=== Materials provided ===
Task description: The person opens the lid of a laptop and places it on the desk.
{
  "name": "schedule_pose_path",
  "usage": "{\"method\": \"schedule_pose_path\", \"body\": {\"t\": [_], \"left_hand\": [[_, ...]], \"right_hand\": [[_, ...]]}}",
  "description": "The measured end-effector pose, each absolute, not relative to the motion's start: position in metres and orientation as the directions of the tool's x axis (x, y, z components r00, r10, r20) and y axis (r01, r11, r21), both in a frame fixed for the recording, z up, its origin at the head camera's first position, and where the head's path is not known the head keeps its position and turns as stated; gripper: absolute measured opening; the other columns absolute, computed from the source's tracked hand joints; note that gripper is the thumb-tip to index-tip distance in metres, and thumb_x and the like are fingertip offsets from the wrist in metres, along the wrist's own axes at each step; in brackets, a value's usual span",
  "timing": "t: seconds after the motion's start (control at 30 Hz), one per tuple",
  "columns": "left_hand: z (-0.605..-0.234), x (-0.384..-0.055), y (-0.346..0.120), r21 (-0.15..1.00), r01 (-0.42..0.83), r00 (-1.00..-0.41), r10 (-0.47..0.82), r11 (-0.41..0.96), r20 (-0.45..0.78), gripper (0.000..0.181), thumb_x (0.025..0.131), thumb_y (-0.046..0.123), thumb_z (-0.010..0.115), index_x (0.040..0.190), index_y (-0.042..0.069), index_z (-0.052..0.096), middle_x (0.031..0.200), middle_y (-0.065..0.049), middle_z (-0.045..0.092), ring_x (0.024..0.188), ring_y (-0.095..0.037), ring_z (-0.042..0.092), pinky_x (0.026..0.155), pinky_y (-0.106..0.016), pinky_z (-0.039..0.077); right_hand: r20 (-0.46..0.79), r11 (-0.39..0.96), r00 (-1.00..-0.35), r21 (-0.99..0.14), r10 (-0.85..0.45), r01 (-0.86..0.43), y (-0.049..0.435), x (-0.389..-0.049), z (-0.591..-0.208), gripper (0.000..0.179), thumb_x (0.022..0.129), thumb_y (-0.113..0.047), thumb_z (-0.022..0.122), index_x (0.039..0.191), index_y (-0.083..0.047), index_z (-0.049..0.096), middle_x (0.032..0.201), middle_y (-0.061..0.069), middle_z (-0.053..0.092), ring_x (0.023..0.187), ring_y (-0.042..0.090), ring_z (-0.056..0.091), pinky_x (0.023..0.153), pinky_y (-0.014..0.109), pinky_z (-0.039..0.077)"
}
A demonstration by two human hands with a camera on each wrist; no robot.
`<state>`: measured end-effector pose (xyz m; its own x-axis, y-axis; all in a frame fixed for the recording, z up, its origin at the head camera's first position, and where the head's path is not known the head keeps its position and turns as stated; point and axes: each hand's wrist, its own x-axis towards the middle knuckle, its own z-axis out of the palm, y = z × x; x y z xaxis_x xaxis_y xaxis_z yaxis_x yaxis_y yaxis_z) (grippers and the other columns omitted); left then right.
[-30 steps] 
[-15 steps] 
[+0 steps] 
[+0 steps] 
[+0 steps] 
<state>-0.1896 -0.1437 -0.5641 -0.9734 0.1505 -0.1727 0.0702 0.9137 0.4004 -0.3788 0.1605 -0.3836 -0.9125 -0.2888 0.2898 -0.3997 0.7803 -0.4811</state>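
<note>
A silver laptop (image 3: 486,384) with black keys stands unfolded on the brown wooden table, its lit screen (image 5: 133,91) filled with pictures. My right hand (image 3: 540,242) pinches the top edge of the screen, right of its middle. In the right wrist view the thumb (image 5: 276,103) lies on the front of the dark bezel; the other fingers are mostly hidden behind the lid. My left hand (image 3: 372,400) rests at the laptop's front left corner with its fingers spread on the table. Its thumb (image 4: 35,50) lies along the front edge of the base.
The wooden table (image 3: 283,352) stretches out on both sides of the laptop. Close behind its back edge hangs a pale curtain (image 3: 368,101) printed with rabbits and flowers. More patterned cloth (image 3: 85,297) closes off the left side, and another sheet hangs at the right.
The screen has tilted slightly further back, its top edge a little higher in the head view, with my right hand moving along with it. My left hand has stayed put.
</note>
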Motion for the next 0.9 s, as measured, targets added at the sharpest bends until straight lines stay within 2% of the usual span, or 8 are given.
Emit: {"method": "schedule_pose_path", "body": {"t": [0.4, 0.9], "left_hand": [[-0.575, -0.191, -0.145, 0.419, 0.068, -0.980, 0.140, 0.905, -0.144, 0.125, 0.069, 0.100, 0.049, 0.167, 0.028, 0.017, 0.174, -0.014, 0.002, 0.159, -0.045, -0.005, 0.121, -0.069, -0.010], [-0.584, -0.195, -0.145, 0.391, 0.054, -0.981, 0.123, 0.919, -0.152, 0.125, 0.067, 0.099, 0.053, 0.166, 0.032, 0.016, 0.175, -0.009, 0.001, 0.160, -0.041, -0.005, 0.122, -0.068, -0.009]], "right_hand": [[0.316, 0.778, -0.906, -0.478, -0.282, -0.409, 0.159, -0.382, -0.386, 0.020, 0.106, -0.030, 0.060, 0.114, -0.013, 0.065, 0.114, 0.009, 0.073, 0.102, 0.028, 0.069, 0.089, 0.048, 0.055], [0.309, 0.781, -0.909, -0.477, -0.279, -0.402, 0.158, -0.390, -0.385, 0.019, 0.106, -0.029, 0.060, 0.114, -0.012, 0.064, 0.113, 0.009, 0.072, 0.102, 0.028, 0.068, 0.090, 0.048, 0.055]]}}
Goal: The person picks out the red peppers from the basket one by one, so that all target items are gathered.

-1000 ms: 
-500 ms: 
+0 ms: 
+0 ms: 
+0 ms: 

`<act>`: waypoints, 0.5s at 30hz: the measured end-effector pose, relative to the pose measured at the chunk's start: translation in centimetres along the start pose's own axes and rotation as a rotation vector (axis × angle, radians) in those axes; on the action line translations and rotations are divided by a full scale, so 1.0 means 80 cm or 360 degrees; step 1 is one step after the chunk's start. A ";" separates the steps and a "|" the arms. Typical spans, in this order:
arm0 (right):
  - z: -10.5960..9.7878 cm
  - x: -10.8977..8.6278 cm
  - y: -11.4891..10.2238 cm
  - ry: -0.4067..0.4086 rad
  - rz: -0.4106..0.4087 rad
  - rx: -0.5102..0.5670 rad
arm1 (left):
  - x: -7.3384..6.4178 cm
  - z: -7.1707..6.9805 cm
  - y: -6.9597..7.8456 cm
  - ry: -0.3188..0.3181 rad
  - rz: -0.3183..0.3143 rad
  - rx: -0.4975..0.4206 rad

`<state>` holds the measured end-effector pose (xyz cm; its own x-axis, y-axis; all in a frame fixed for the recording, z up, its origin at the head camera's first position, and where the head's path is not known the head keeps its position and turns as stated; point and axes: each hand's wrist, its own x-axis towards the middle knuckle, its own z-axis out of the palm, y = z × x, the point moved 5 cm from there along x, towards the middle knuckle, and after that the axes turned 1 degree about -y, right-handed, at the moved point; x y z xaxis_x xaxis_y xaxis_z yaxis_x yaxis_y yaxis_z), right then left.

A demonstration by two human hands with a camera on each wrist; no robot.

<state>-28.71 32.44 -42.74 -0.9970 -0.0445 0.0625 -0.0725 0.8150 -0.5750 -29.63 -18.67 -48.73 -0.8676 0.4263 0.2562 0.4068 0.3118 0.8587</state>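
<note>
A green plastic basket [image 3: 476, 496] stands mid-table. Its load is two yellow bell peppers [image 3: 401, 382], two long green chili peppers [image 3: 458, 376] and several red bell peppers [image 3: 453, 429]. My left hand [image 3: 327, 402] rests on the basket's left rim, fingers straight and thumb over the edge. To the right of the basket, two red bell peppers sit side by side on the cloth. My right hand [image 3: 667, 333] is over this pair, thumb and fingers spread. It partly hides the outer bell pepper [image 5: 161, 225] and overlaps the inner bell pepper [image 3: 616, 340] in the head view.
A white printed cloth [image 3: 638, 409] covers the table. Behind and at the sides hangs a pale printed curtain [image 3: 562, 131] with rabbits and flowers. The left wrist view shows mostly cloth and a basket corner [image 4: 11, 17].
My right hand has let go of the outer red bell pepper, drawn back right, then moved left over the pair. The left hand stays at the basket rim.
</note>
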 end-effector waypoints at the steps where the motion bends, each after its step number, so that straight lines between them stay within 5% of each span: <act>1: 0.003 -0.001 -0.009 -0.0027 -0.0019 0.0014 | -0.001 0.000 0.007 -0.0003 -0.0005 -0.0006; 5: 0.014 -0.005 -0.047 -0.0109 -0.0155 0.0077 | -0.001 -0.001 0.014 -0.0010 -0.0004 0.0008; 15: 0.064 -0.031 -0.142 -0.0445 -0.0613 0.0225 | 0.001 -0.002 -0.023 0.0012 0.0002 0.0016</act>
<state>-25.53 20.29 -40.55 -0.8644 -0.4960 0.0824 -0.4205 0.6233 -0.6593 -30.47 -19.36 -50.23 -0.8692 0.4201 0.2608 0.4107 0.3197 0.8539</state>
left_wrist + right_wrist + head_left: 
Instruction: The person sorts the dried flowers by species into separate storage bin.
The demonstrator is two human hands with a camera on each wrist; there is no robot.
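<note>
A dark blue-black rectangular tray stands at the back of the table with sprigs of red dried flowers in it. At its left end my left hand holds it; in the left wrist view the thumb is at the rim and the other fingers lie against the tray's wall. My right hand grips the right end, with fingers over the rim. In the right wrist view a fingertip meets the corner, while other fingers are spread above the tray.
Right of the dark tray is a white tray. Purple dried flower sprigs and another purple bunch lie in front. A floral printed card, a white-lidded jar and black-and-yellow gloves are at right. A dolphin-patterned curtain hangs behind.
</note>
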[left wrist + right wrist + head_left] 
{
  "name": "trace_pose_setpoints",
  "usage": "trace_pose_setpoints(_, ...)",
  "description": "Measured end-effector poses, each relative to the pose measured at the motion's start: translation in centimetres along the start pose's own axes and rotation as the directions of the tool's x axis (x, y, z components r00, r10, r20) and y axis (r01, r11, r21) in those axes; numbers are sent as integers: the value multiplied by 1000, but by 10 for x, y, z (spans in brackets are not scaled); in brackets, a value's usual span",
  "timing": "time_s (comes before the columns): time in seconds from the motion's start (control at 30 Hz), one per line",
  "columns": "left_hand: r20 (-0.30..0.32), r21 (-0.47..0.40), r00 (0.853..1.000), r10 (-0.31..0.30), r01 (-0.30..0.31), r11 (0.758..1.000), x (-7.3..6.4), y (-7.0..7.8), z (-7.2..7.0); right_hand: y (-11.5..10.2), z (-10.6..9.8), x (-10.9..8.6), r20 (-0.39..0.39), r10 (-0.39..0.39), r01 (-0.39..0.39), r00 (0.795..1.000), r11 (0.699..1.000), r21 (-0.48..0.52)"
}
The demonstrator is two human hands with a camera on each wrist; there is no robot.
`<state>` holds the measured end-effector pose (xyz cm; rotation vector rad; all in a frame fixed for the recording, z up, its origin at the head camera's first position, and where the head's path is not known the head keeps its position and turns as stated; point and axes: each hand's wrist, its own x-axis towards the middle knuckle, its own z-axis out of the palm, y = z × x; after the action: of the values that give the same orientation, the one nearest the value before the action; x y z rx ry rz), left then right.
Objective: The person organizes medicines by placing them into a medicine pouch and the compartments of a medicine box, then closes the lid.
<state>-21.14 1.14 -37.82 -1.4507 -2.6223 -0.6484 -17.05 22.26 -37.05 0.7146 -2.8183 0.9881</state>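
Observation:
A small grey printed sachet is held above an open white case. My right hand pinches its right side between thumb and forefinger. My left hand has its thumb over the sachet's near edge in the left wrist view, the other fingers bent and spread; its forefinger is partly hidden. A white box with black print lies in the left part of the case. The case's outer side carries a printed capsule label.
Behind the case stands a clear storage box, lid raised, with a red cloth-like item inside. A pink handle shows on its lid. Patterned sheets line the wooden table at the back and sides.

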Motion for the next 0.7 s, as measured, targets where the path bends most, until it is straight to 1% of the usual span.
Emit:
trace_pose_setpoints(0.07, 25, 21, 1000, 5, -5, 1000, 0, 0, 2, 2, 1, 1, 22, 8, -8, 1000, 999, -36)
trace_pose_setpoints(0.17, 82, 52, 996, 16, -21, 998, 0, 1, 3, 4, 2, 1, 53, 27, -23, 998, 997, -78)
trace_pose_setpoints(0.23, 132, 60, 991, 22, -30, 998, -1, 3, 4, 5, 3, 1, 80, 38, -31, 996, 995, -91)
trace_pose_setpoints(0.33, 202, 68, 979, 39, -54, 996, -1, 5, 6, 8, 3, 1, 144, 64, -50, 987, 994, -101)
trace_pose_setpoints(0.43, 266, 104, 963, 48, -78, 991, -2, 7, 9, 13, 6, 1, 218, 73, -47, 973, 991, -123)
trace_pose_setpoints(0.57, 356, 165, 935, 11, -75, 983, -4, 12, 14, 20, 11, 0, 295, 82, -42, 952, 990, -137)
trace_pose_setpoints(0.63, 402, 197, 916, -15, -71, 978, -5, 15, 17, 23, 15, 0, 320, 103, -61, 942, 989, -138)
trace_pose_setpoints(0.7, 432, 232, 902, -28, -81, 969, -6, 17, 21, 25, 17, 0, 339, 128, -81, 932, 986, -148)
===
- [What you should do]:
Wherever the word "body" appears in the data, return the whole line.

- [Written response]:
  "usage": "{\"method\": \"schedule_pose_path\", \"body\": {\"t\": [_], \"left_hand\": [[_, ...]], \"right_hand\": [[_, ...]]}}",
Emit: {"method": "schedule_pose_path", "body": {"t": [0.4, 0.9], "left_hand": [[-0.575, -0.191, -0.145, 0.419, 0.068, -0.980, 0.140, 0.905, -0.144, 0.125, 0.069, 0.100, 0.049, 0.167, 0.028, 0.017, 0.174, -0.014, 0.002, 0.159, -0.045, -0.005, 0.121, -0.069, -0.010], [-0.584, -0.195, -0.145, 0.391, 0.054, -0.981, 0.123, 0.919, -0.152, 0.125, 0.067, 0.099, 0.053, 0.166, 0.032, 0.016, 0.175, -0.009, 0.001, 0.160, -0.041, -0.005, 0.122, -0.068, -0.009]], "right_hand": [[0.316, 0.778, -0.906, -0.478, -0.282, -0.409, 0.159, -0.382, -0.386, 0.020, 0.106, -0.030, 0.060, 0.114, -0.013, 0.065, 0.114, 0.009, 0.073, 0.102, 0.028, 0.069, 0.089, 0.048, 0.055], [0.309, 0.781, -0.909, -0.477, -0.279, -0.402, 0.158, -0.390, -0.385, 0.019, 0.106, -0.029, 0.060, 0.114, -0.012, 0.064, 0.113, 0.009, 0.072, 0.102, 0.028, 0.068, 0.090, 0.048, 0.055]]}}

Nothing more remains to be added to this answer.